I am the only musician although there was a lot of music in my home. My mother had a beautiful voice but was not trained. She often sang at family gatherings. I had a huge family with lots and lots of cousins, aunts and uncles. At birthdays or other gatherings there were always guitars and singing.
First experiences of collaborative music making?
I joined the band in grade 7. My buddies and I wanted to play the trumpet (there’s a kind of boy thing with the trumpet) but by the time the got to the V’s (Valdepeñas!) they were out of trumpets and I ended up with a clarinet. Of course, at the time, it was all about Herb Alpert. We all wanted to be like that. I still remember vividly playing with my colleagues, struggling to make a sound.

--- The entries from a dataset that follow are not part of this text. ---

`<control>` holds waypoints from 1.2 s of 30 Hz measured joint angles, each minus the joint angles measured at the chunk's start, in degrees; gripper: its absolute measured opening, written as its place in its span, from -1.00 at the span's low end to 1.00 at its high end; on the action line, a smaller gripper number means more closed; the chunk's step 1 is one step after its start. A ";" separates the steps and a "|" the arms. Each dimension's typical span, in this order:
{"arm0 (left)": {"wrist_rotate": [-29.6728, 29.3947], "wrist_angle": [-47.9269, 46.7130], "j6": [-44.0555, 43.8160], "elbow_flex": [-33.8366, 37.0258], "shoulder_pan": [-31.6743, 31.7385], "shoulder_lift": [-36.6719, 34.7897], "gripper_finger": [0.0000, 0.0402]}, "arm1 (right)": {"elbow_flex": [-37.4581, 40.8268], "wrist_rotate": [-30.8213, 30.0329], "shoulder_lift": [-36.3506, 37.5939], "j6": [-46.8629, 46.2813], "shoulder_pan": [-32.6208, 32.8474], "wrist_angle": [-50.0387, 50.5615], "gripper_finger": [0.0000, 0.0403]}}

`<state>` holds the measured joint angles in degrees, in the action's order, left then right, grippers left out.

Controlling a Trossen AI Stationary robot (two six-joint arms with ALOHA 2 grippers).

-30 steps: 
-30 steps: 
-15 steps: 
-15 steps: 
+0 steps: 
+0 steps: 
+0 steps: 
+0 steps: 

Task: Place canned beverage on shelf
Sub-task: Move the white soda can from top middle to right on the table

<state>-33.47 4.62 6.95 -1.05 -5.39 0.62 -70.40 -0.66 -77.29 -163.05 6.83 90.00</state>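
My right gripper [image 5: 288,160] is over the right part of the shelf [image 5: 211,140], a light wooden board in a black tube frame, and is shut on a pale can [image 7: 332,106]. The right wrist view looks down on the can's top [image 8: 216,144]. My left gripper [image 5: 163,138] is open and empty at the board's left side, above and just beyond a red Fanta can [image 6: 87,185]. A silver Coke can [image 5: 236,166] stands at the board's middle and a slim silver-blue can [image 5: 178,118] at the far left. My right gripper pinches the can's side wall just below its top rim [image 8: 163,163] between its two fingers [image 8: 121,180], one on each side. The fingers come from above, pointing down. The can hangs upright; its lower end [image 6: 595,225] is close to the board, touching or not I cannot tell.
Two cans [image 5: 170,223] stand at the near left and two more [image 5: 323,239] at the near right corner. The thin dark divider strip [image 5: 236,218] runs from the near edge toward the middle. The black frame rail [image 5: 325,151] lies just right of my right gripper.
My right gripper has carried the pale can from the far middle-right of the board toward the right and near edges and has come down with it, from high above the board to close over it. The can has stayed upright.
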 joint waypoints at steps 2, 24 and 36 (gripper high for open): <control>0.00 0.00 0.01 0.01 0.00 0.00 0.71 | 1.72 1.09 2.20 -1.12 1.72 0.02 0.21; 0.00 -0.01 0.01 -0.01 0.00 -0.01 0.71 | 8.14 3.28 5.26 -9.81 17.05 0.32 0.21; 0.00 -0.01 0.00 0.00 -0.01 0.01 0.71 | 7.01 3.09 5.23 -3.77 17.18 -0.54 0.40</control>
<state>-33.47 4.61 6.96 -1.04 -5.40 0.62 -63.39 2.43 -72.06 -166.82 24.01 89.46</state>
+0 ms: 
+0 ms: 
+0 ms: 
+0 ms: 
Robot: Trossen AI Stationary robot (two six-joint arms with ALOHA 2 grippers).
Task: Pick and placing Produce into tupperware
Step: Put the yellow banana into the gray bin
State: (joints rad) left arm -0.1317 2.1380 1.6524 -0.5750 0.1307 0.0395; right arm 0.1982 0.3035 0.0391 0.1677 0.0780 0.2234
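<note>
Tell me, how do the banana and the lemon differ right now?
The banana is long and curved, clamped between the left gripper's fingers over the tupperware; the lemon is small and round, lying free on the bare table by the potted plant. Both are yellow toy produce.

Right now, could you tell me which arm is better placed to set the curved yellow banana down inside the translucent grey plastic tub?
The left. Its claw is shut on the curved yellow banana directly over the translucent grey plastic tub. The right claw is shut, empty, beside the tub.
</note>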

The school had a great programme. One period a day: the teacher was this young guy in his 20s. He had such much energy and enthusiasm. He taught us music theory, but he would also have us get up and conduct the band, and this is where I got my conducting bug. We had a marching band too, and we had to be the entertainment at games, assemblies. I had this very real sense of belonging to something.
Thoughts on clarinet as a first instrument?
Not ideal for really young kids. Better to wait until those teeth have finished coming and going. And kids with small hands…sometimes their fingers are too skinny to cover the holes. The recorder can be a place to start, but it’s kind got a bad rep from being used in school programmes. Piano is good….
The point when you thought of yourself as a musician?
I never imagined making a living playing music, I had not declared my university major but I thought I’d learn some economics - but found I didn’t actually like numbers! But through the Music Department I had a weekly 30 min. lesson. I had never had a private lesson until then and was very lucky that the teacher was Kalman Bloch (principal of the Los Angeles Philharmonic). He was one of the most wonderful musicians I have known. Those first lessons was the time when I started to feel alive musically.
If I had not allowed myself just to say “okay, I’m going to work really hard and see where this goes” I can’t think what would have become of me.
If you could travel back through time and meet face to face with a younger Joaquin is there anything you would offer?
In school we had to give the instruments back in June. Then in September you’d have forgotten everything and have to get back to where you were. So maybe a clarinet of his own…but maybe not too many lessons so soon …
We’ve just finished editing Amici’s new CD Armenian Chamber Music which is scheduled for a spring, 2010 release. On Dec 5 I’ll be in Lindsay, Ontario, with the ARC Ensemble (Artists of the Royal Conservatory) playing the Brahms’ Clarinet Quintet.